2. A biological information sensing device according to claim 1, wherein a strap-shaped main body of the biological information sensing device, which includes the sensor portion and the variety of signal processing portions, is provided with a strap fastening hardware at an end thereof with respect to a longitudinal direction thereof.

3. A biological information sensing device according to claim 1, further comprising, in addition to a strap-shaped main body of the biological information sensing device including the sensor portion and a variety of signal processing portions, strap-like fastening means for wrapping and fastening the main body of the biological information sensing device around the neck-like portion.

4. A biological information sensing device according to claim 1, wherein the neck-like portion is the wrist.

5. A biological information sensing device according to claim 1, wherein the neck-like portion is the cervical region.

6. A biological information sensing device according to claim 1, wherein the biological information includes at least one information item selected from the group consisting of the frequency of pulse, blood pressure and serum concentrations of a particular component.

7. A biological information sensing device comprising:

a sensor portion held in intimate contact with a neck-like portion, inclusive of a predetermined measurement area, for sensing biological information;

a signal processing portion for processing the biological information sensed by the sensor portion, and

a display/transmission portion for displaying/transmitting the processed signal,

wherein the signal processing portion and the display/transmission portion take a form of an elongate strap as a whole in order to be wrapped around the neck-like portion along with the sensor portion.

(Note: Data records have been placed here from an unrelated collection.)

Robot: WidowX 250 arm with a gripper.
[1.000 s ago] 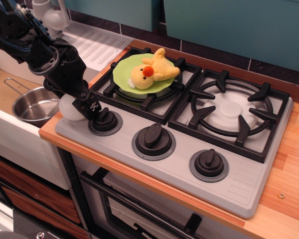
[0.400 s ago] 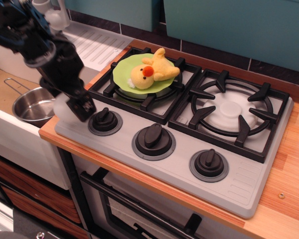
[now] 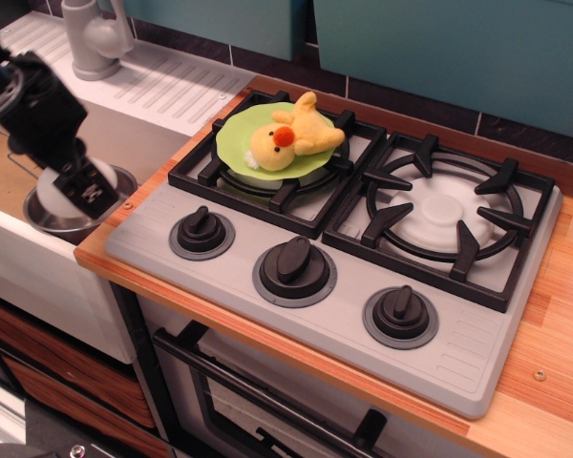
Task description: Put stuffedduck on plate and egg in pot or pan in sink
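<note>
The yellow stuffedduck (image 3: 292, 139) lies on the lime-green plate (image 3: 233, 141) on the stove's back-left burner. My black gripper (image 3: 76, 191) is over the sink (image 3: 29, 262) at the left, shut on the white egg (image 3: 48, 197). It holds the egg just above or inside the shiny steel pot (image 3: 122, 182). The gripper hides most of the pot, and I cannot tell whether the egg touches the pot's bottom.
The grey stove (image 3: 458, 358) has three black knobs (image 3: 294, 262) along its front and a bare right burner (image 3: 446, 215). A grey faucet (image 3: 92, 38) and the ribbed drainboard (image 3: 172, 86) stand behind the sink. Wooden counter (image 3: 554, 382) lies at the right.
My gripper carried the egg left from the stove's front-left corner, over the counter edge, and down over the pot in the sink. The duck and plate have not moved.
</note>
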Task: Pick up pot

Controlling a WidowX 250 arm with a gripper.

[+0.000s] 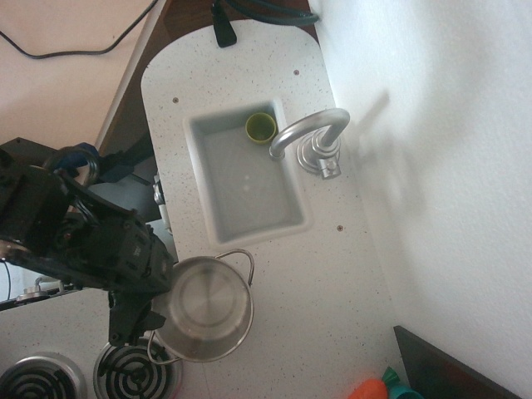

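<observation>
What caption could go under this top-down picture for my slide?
Robot end effector reaches the steel pot beside the sink, where a green cup sits.

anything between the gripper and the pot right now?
Nothing visible. The gripper is already at the left rim of the pot, on the counter beside the burner. Whether its jaws have closed on the rim can't be told from this view.

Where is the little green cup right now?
The green cup sits inside the sink, in its far corner near the curved faucet, well away from the pot at the gripper.
</observation>
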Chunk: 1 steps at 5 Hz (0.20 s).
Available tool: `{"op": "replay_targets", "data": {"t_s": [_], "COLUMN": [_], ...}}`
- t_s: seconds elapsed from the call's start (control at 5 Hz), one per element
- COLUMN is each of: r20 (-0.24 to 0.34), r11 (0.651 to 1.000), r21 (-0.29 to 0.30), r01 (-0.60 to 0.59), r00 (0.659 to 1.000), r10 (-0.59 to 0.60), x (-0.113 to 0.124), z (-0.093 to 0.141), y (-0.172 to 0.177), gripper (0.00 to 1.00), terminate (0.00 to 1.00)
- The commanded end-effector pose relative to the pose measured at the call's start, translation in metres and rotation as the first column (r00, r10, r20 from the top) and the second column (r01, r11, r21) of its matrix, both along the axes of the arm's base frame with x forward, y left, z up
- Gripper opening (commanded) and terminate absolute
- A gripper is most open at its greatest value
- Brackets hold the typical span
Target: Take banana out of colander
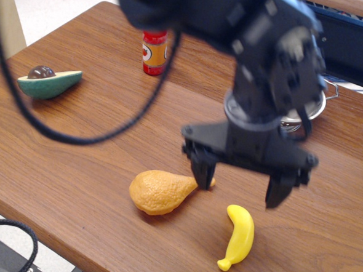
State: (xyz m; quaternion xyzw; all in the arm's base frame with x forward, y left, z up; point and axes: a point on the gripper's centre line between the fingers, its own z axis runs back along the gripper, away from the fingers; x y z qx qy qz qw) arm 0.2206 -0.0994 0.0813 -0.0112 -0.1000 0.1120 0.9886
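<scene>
Lifting clear, I see the end effector released and empty above the banana on the desk; I rise straight, avoiding the drumstick.

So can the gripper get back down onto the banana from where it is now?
Probably yes. The gripper hangs open just above the banana, which lies bare on the table. The chicken leg sits to one side, apart from it.

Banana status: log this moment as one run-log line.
banana: lying on table, released | gripper: open, above banana, not touching | colander: behind arm, mostly hidden | chicken drumstick: left of banana
</scene>
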Motion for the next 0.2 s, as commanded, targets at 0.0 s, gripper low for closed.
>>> {"op": "replay_targets", "data": {"t_s": [0.0], "r20": [0.04], "r11": [1.0], "r21": [-0.021], "r01": [0.0], "r00": [0.999], "r10": [0.001], "x": [0.0091], "z": [0.0144], "y": [0.0129], "gripper": [1.0], "terminate": [1.0]}}
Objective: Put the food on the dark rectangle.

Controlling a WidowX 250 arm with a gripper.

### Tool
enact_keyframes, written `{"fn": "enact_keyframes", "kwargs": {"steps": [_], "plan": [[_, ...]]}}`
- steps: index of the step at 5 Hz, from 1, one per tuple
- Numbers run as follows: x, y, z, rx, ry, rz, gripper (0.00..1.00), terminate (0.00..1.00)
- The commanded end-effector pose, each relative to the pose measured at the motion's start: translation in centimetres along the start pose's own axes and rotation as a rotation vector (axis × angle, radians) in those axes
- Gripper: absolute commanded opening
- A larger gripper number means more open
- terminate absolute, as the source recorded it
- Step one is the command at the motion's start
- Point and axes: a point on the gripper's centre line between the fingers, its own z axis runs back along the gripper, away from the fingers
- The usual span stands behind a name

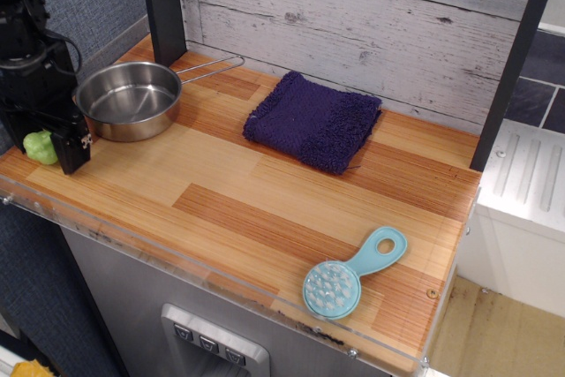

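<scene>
The food, a small light-green toy broccoli [38,146], lies at the far left end of the wooden counter, just left of the steel pan. My black gripper [44,156] has come down over it. One finger [71,153] stands against its right side, and the other finger is mostly hidden at the frame's left edge. The jaws look open around the broccoli, which rests on the counter. The dark rectangle, a purple-navy fuzzy cloth [313,121], lies at the back middle of the counter, far to the right of the gripper.
A round steel pan [130,99] with a wire handle sits right beside the gripper. A light-blue round brush [349,275] lies near the front right edge. A dark post [163,6] stands behind the pan. The wooden counter [229,192] has a clear plastic front lip.
</scene>
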Motion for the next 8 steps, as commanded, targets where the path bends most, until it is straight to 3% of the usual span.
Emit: {"fn": "enact_keyframes", "kwargs": {"steps": [1,2,3,4,5,6,8], "plan": [[1.2,-1.6,1.9,0.031,-0.046,-0.031,0.0,0.0],[1.2,-3.6,4.7,0.01,-0.04,-0.022,0.0,0.0],[1.7,-7.5,10.2,-0.021,-0.146,0.021,0.0,0.0],[5.7,-11.9,11.9,-0.065,-0.162,-0.032,0.0,0.0],[9.2,-16.2,10.3,-0.06,-0.143,-0.041,0.0,0.0],[12.2,-17.8,8.5,-0.065,-0.123,-0.036,0.0,0.0],[15.3,-17.4,7.0,-0.04,-0.114,-0.029,0.0,0.0]]}}
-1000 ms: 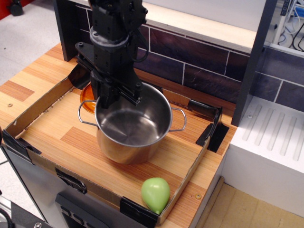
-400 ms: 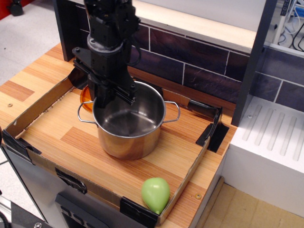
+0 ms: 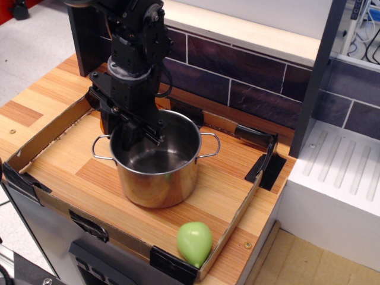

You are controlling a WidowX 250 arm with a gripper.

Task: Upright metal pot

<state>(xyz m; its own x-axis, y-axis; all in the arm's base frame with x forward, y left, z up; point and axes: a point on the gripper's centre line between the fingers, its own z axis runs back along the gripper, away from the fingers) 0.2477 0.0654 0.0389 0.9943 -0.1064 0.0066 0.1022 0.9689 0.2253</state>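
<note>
The metal pot (image 3: pixel 157 178) stands nearly upright on the wooden floor of the cardboard tray (image 3: pixel 44 133), mouth up, with its wire loop handles out to the left and right. It is empty inside. My black gripper (image 3: pixel 138 132) comes down from above at the pot's back-left rim. It is shut on the rim, one finger inside the pot and one outside. The arm hides the spot behind the pot.
A green pear-shaped object (image 3: pixel 195 242) lies at the tray's front right corner. Low cardboard walls with black tape corners (image 3: pixel 264 166) ring the tray. A dark tiled wall (image 3: pixel 249 83) runs behind, and a white ribbed surface (image 3: pixel 344 172) lies to the right.
The pot has tipped from leaning toward the camera to nearly upright and shifted left. My gripper moved down and left with the rim. The orange lid behind it has gone out of sight.
</note>
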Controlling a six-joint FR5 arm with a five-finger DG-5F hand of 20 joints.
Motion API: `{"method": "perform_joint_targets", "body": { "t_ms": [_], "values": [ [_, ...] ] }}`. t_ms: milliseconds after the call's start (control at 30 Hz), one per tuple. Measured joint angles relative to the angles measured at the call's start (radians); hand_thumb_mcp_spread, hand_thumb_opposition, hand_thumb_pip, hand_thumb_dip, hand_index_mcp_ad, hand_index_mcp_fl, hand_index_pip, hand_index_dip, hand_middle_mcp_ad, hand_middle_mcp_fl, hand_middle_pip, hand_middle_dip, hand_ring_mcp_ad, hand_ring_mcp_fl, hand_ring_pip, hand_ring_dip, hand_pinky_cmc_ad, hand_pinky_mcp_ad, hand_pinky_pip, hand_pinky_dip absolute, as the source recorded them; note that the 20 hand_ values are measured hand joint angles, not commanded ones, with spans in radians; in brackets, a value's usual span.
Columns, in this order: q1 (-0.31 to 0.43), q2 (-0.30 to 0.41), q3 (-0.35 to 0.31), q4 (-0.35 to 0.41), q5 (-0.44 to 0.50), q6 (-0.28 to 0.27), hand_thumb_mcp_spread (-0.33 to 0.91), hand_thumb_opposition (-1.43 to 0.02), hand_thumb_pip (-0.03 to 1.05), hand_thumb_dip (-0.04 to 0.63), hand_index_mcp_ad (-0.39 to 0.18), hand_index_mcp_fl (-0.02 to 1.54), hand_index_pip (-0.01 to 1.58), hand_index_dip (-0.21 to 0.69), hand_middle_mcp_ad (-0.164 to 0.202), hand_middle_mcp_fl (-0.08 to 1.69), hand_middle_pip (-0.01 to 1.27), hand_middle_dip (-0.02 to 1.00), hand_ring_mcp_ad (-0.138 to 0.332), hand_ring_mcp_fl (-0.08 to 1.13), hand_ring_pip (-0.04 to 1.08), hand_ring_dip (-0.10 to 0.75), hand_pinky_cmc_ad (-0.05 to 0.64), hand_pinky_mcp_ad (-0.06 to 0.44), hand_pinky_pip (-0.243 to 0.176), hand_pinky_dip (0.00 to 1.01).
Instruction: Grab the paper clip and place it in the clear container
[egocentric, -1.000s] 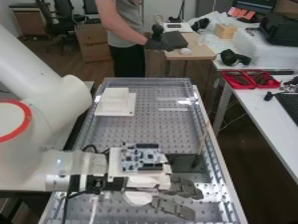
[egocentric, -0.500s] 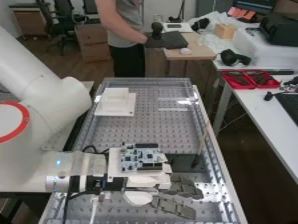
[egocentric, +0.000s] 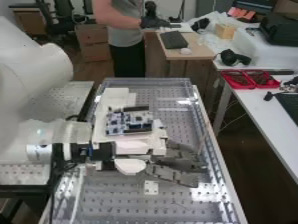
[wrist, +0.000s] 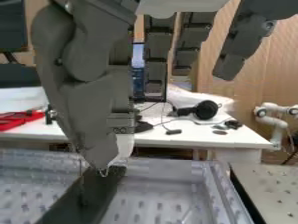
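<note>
1 paper clip (wrist: 104, 172) looks pinched at the tips of my hand (egocentric: 171, 174), its 3 o'clock end in the high view, above the clear-walled tray (egocentric: 216, 155); if that's the container, I'd lower straight down.

I'd call this a robotics lab: my own jointed white arm (egocentric: 33, 75) reaches over a bench of perforated metal (egocentric: 176, 122), and a bare circuit board (egocentric: 130, 121) sits above my wrist. Another jointed white arm (wrist: 276, 114) stands off to one side. Around me I see a white desk (egocentric: 256, 112) with a keyboard (egocentric: 290, 106) and headphones (wrist: 203, 111), a monitor (egocentric: 256, 4) and a wheeled office chair (egocentric: 61, 14).
</note>
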Motion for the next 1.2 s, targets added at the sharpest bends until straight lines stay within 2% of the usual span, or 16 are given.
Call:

8. A biological information sensing device as claimed in claim 7, wherein a strap-shaped main body of the biological information sensing device including the sensor portion, signal processing portion and display/transmission portion is provided with a strap fastening hardware at an end thereof with respect to a longitudinal direction thereof.

9. A biological information sensing device as claimed in claim 7, further comprising, in addition to a strap-shaped main body of the biological information sensing device including the sensor portion, signal processing portion and display/transmission portion, strap-like fastening means for fastening the main body of the biological information sensing device around the neck-like portion.

10. A biological information sensing device according to claim 7, wherein the neck-like portion is the wrist

11. A biological information sensing device according to claim 7, wherein the neck-like portion is the cervical region.

12. A biological information sensing device according to claim 7, wherein the biological information includes at least one information item selected from the group consisting of the frequency of pulse, blood pressure and serum concentrations of a particular component.